Autofahren erfordert immer mehr Weitsicht – nicht nur um sicher unterwegs zu sein, sondern auch um Geld zu sparen. Diese Fahrtipps lohnen sich besonders. 

Mit Schwung durch die Berge

Wer derzeit tankt, muss tief ins Portemonnaie greifen. Da bleibt nur eines: das Fahrverhalten anzupassen, um wenigsten auf diese Weise einige Franken zu sparen – bis zu 15 Prozent und mehr sind drin. Beispiel Autobahnen: Hier zahlt sich beim Fahren durch bergige Landschaften eine intelligente Fahrweise besonders aus. Einmal bis zur erlaubten Geschwindigkeit Gas geben, auskuppeln und den Wagen bergab einfach rollen lassen: So ist es möglich, ohne zusätzlichen Treibstoff problemlos einen Kilometer oder mehr zu fahren. Wichtig jedoch: das Tempo nicht zu sehr abfallen zu lassen. Zum einen, um nicht zum Verkehrshindernis zu werden, was durch Abbremsen der hinteren Fahrzeuge Staus verursachen und zu höheren CO2-Emissionen führen kann. Fehlt der Schwung, braucht es zum anderen letztlich mehr Energie, um den nächsten Berg zu erklimmen. Mit Tempomat zu fahren – idealerweise im Eco-Modus –, lohnt sich ebenso. Dies führt zu einer gleichmässigen Fahrweise, die letztlich immer von Vorteil ist.

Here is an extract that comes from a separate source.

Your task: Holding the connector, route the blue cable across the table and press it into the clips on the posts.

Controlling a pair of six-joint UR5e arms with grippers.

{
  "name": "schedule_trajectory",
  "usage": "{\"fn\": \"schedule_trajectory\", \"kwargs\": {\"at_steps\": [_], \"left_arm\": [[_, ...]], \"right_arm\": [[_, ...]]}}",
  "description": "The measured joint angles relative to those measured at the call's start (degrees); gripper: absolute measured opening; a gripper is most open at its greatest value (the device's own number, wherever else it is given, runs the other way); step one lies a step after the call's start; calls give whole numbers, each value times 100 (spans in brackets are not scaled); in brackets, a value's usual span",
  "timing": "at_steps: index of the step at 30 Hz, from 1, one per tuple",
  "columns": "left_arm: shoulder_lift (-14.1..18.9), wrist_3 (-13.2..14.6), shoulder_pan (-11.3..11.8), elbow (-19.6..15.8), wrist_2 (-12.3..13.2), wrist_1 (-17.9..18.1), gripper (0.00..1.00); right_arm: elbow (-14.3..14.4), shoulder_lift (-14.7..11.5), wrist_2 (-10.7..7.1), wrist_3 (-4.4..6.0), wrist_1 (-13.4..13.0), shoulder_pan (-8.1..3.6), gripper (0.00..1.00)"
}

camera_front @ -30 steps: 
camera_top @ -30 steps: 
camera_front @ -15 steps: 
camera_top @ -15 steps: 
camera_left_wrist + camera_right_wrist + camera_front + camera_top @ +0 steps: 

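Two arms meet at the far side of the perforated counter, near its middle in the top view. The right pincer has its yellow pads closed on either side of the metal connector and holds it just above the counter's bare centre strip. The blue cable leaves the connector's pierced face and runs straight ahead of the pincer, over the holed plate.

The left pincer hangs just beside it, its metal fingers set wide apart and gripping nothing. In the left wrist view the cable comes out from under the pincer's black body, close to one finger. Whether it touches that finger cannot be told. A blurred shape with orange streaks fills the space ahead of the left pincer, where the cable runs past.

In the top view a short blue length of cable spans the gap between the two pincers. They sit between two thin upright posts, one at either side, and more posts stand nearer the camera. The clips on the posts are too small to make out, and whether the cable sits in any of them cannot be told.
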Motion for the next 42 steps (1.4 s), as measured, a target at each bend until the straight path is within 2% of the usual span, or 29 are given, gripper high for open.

Schnell sein beim Schalten

Auch beim Schalten steckt viel Sparpotenzial – keine neue Erkenntnis, dennoch ist das Bewusstsein dafür oft noch nicht gross genug. Vor allem schnelles Hochschalten ist wichtig. Der optimale Drehzahlbereich je nach Fahrzeugtyp sollte dann zwischen 1’500 und 2’000 Umdrehungen liegen. Zudem zahlt es sich aus, niedertourig zu fahren, also hohe Gänge zu nutzen. Neuere Modelle sparen bei Tempo 50 im sechsten Gang rund 45 Prozent im Vergleich zum Fahren im dritten Gang. Und in Bergregionen? Selbst hier sind hohe Gänge von Vorteil: Auch wenn dann das Gaspedal mehr gedrückt werden muss, ist es besser, einen grösseren Gang zu nehmen. Denn schlussendlich entscheidet die Drehzahl über den Verbrauch.